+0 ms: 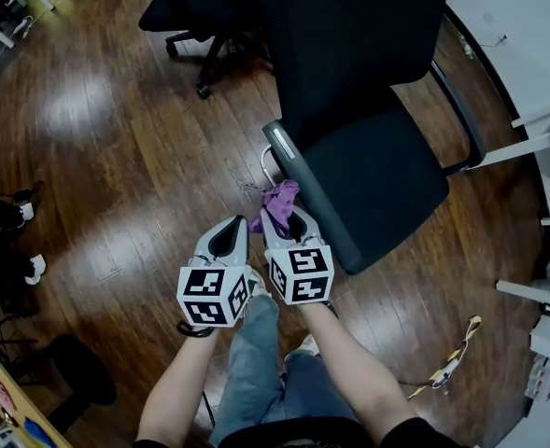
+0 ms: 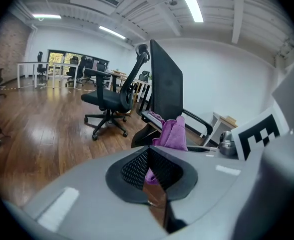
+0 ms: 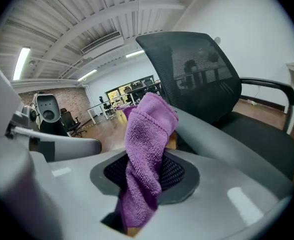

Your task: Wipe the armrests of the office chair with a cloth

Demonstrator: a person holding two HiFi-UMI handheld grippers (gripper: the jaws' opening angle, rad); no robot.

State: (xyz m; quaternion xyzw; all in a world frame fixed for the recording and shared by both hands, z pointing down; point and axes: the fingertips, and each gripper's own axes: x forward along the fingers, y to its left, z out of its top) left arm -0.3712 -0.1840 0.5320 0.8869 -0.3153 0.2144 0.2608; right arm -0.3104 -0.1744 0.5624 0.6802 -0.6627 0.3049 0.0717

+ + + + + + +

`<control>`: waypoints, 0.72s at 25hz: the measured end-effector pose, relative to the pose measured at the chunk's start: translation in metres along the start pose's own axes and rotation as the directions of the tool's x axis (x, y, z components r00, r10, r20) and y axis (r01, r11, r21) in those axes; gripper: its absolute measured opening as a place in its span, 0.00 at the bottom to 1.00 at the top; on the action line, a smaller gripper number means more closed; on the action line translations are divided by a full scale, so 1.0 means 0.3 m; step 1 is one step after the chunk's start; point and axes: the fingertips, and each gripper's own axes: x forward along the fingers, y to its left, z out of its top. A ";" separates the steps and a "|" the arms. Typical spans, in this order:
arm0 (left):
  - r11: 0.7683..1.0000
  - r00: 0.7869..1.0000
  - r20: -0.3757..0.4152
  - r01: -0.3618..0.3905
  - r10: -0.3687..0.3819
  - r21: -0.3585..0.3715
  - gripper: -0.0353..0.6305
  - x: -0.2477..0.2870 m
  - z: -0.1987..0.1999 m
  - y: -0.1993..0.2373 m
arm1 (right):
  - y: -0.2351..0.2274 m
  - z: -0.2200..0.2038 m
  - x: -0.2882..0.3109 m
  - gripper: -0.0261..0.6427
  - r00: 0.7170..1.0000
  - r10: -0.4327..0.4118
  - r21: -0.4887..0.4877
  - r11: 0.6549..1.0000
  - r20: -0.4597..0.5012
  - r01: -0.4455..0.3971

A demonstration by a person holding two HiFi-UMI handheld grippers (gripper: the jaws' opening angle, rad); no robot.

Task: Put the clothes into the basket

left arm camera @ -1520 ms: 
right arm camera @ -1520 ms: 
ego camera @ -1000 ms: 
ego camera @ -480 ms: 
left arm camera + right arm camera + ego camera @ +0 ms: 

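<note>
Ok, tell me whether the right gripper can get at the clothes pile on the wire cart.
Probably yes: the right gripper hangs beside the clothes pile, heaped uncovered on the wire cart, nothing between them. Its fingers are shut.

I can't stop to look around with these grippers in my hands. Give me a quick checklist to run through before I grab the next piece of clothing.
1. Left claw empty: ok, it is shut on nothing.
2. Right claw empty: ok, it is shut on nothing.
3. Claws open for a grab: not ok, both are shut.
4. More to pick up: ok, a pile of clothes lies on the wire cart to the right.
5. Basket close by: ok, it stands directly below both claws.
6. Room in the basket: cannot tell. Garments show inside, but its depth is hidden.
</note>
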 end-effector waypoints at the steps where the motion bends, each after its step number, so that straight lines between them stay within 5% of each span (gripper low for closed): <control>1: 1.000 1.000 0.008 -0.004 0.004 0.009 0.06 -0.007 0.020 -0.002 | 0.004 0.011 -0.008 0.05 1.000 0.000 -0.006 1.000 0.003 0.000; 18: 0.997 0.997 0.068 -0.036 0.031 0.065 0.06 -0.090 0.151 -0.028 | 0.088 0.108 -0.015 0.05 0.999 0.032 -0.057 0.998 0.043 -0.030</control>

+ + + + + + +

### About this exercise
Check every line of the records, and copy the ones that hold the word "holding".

### Written solution
Demonstrator: a person holding two HiFi-UMI handheld grippers (gripper: the jaws' opening angle, rad); no robot.
A demonstration by a person holding two HiFi-UMI handheld grippers (gripper: the jaws' opening angle, rad); no robot.

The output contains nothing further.